→ Work task
Bring together every line in the data that includes "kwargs".

(Collection entries)
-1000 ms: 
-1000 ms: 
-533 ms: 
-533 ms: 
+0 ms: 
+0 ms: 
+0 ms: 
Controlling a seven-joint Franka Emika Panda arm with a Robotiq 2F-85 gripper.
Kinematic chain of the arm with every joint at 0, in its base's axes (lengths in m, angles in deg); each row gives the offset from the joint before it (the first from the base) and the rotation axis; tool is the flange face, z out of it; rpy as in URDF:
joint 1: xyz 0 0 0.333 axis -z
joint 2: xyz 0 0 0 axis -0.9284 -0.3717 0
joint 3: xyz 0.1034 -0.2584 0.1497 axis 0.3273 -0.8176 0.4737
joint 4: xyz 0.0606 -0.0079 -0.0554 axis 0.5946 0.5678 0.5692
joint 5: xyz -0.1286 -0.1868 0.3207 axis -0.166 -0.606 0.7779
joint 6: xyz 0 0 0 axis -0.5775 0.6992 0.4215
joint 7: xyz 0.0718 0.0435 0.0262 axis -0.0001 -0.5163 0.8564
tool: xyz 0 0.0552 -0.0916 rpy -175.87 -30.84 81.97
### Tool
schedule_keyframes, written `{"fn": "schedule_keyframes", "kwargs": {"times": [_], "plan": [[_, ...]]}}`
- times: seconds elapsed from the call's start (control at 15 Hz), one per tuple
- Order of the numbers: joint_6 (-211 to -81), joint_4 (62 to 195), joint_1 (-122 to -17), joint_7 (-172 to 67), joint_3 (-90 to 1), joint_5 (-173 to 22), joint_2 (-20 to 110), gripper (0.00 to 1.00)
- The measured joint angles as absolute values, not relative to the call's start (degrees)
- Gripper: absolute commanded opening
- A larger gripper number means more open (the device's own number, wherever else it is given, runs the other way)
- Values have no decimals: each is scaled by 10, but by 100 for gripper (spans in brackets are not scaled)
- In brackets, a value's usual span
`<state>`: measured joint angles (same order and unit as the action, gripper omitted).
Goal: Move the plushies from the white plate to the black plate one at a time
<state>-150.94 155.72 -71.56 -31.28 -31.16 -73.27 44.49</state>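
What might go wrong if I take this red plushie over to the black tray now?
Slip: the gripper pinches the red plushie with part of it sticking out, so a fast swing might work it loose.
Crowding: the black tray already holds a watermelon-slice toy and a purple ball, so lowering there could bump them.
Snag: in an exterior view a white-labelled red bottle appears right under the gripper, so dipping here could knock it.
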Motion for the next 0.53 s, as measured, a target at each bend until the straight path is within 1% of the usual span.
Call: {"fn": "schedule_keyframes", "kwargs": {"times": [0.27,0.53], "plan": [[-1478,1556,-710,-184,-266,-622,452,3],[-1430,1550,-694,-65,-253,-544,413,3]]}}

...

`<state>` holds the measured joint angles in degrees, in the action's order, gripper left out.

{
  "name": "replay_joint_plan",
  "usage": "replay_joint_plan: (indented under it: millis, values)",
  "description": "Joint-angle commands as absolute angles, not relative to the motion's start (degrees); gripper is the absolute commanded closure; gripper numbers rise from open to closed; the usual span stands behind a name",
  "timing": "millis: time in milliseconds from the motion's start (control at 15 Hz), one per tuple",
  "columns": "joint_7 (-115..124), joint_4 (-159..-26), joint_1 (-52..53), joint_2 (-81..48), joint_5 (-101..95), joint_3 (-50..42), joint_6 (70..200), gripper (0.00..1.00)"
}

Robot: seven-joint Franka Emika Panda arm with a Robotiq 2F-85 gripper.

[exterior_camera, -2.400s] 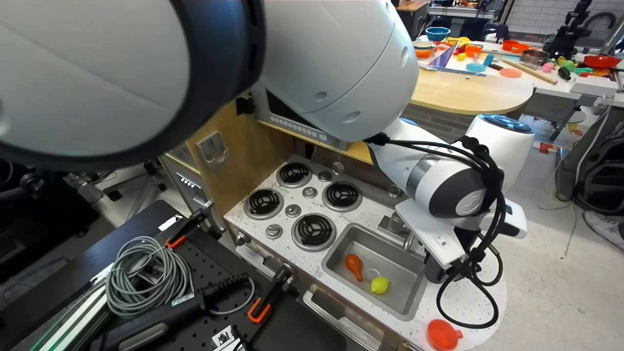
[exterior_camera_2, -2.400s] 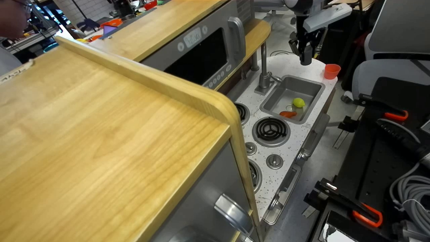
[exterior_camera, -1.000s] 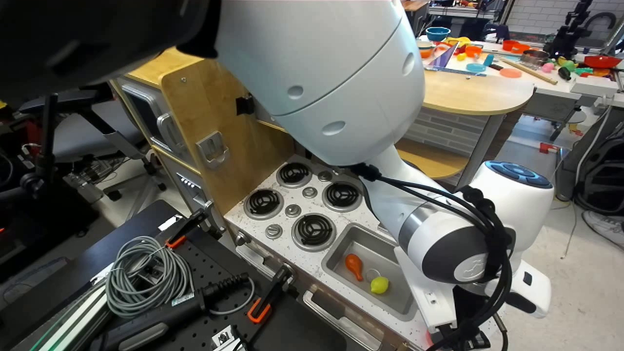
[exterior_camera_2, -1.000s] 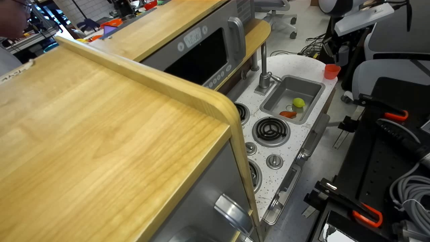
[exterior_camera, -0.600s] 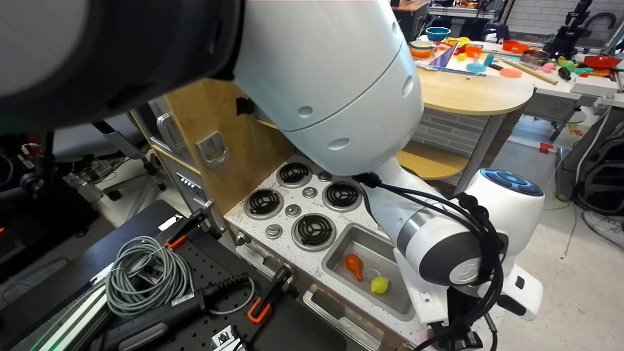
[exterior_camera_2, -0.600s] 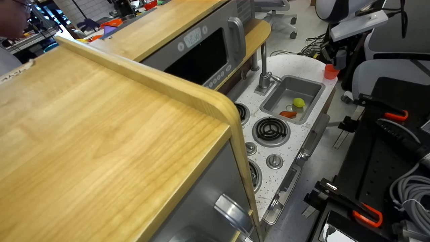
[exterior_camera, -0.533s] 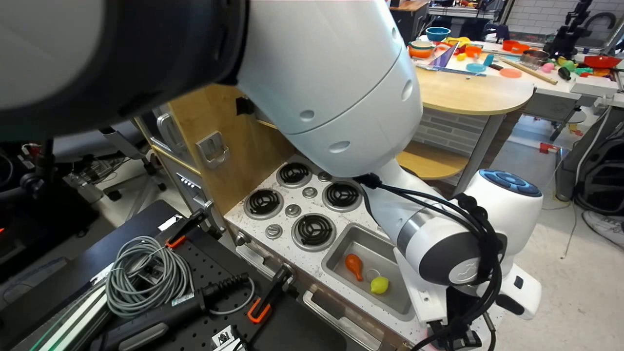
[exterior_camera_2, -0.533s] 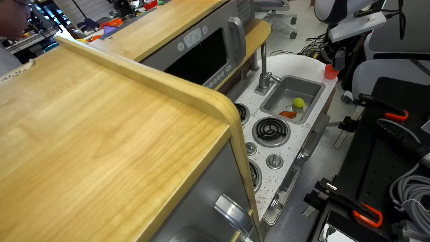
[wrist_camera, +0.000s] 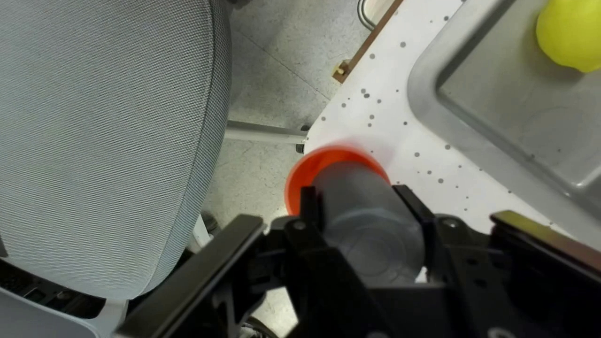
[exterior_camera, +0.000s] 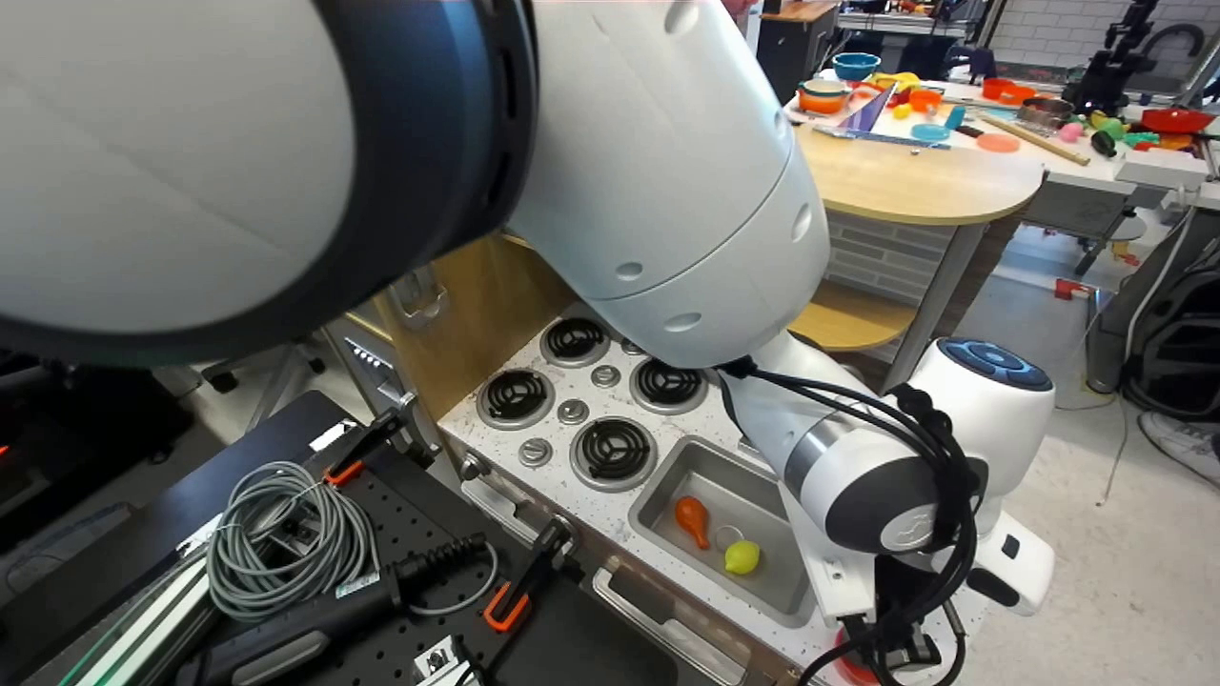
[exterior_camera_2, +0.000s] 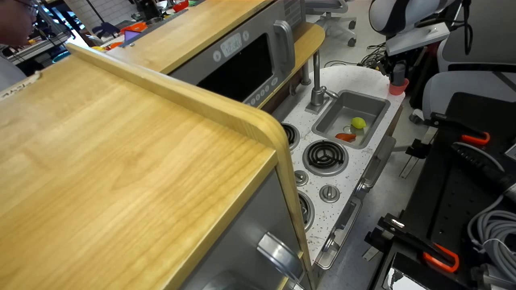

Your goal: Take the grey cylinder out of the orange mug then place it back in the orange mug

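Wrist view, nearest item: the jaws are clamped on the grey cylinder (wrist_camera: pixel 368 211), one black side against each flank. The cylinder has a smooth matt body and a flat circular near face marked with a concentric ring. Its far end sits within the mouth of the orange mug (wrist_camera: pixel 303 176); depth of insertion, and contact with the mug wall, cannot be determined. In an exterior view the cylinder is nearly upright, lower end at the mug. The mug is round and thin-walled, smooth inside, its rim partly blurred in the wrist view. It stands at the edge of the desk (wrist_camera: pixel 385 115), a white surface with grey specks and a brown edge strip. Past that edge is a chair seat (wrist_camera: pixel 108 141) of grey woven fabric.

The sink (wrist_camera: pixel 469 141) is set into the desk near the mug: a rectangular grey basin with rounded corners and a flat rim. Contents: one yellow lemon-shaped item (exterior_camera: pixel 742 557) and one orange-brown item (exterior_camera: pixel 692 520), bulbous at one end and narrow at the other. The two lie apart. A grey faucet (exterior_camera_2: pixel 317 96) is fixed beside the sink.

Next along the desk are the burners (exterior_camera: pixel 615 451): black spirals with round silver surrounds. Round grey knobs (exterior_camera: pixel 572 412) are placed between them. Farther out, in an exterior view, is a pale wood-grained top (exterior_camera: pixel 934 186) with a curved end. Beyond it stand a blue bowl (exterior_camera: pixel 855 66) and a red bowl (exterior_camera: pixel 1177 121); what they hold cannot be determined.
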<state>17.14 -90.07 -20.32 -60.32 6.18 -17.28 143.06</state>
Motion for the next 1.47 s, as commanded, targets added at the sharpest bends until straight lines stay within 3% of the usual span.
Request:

→ Written answer
schedule_keyframes, written `{"fn": "schedule_keyframes", "kwargs": {"times": [_], "plan": [[_, ...]]}}`
Call: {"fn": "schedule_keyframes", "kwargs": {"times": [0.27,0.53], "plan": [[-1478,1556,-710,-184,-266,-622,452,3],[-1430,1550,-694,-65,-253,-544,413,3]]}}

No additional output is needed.